### The task
Exact reproduction of all the data is needed.

[Opening Information supplied section]

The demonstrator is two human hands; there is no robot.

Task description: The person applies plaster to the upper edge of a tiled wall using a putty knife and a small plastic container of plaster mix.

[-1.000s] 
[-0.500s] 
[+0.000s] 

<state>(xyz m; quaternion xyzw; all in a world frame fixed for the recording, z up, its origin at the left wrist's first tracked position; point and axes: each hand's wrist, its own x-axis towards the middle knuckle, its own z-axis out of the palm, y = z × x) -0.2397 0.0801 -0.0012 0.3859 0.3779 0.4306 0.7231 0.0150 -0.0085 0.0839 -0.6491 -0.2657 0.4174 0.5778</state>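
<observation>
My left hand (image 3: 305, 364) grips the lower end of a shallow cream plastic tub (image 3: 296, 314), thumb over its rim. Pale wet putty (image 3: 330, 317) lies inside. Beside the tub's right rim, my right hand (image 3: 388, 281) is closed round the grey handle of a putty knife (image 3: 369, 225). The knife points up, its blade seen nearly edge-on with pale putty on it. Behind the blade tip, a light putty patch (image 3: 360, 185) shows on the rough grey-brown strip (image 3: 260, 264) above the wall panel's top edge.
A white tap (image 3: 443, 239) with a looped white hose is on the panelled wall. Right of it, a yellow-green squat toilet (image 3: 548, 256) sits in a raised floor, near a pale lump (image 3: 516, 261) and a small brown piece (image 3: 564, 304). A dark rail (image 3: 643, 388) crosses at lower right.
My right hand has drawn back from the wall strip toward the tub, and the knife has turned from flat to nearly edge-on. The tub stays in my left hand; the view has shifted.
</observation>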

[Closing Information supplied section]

### Reply
The demonstrator is two human hands; there is no robot.

Task description: The person applies plaster to the upper edge of a tiled wall using a putty knife and a small plastic container of plaster mix.

[-1.000s] 
[-0.500s] 
[+0.000s] 

<state>(xyz m; quaternion xyzw; all in a world frame fixed for the recording, z up, its origin at the left wrist's first tracked position; point and axes: each hand's wrist, its own x-axis towards the middle knuckle, its own z-axis out of the palm, y = z × x) -0.2397 0.0801 -0.0012 0.3859 0.3779 0.4306 0.7231 0.0150 -0.0085 0.0839 -0.6491 -0.2657 0.4174 0.5778</state>
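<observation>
My left hand (image 3: 305, 364) grips the lower end of a shallow cream plastic tub (image 3: 296, 314), thumb over its rim. Pale wet putty (image 3: 330, 317) lies inside. Beside the tub's right rim, my right hand (image 3: 388, 281) is closed round the grey handle of a putty knife (image 3: 369, 225). The knife points up, its blade seen nearly edge-on with pale putty on it. Behind the blade tip, a light putty patch (image 3: 360, 185) shows on the rough grey-brown strip (image 3: 260, 264) above the wall panel's top edge.
A white tap (image 3: 443, 239) with a looped white hose is on the panelled wall. Right of it, a yellow-green squat toilet (image 3: 548, 256) sits in a raised floor, near a pale lump (image 3: 516, 261) and a small brown piece (image 3: 564, 304). A dark rail (image 3: 643, 388) crosses at lower right.
My right hand has drawn back from the wall strip toward the tub, and the knife has turned from flat to nearly edge-on. The tub stays in my left hand; the view has shifted.
</observation>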

Nothing more is needed to finish the exercise.